India to bring first batch of Cheetahs from Namibia

By Nneka Nwogwugwu

India’s environment minister Bhupender Yadav, who launched an ‘Action Plan for Introduction of Cheetah in India’ on January 5 at the 19th meeting of the National Tiger Conservation Authority has confimed that the country will import the first batch of African cheetahs to the Kuno-Palpur National Park in Madhya Pradesh.

According to the action plan, “bringing back” the cheetah to India will help conserve the currently-neglected grassland habitats in the country.

The action plan also stated that 50 of these big cats will be introduced in the next five years.

Experts, however, are not convinced at all that this will help conserve grassland habitats, which are still officially designated ‘wastelands’ in India.

India’s savannah grasslands were once home to the Asiatic cheetah (Acinonyx jubatus venaticus). But hunters brought down the last wild cheetahs in 1947, although there remained some “credible reports” of the species from the Indian subcontinent up to the 1990s, researchers wrote in 2019.

According to another report, the Indian government mooted the first plans to reintroduce cheetahs to India in the 1970s. The action plan says the environment ministry engaged the Wildlife Institute of India, Dehradun, in 2009 to survey potential reintroduction sites.

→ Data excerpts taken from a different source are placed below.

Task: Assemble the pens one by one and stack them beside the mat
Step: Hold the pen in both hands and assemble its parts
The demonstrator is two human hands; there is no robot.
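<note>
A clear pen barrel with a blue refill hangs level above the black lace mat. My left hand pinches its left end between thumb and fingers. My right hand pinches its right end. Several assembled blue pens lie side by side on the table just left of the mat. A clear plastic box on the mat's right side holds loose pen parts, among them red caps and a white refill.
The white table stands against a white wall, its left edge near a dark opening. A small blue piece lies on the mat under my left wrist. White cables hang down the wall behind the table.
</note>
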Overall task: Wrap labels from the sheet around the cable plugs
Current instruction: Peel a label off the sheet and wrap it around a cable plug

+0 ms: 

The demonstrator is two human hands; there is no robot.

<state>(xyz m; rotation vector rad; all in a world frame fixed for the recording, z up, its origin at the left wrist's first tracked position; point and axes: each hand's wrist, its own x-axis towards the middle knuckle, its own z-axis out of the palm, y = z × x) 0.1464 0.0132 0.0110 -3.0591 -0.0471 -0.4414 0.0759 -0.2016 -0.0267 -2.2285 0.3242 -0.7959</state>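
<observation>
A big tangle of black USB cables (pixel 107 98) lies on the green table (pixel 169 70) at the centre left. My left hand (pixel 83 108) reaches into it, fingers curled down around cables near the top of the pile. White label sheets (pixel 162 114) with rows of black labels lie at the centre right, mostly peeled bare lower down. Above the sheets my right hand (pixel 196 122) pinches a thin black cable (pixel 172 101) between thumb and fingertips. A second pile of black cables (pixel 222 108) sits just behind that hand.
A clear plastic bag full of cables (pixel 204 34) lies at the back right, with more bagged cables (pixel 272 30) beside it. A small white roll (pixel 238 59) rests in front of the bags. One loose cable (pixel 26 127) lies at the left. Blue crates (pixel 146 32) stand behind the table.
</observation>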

“Project Cheetah aims to bring back the only extinct large mammal in independent India – the cheetah,” Yadav writes in the plan document, a 300-page book. “The project is not only about the charismatic cheetah in itself, but more for its role to restore the balance within ecosystems it inhabited” (sic).

India aims to do this by introducing African cheetahs – a different subspecies, Acinonyx jubatus jubatus – to the grassland habitats that the Asiatic cheetahs occupied in the past.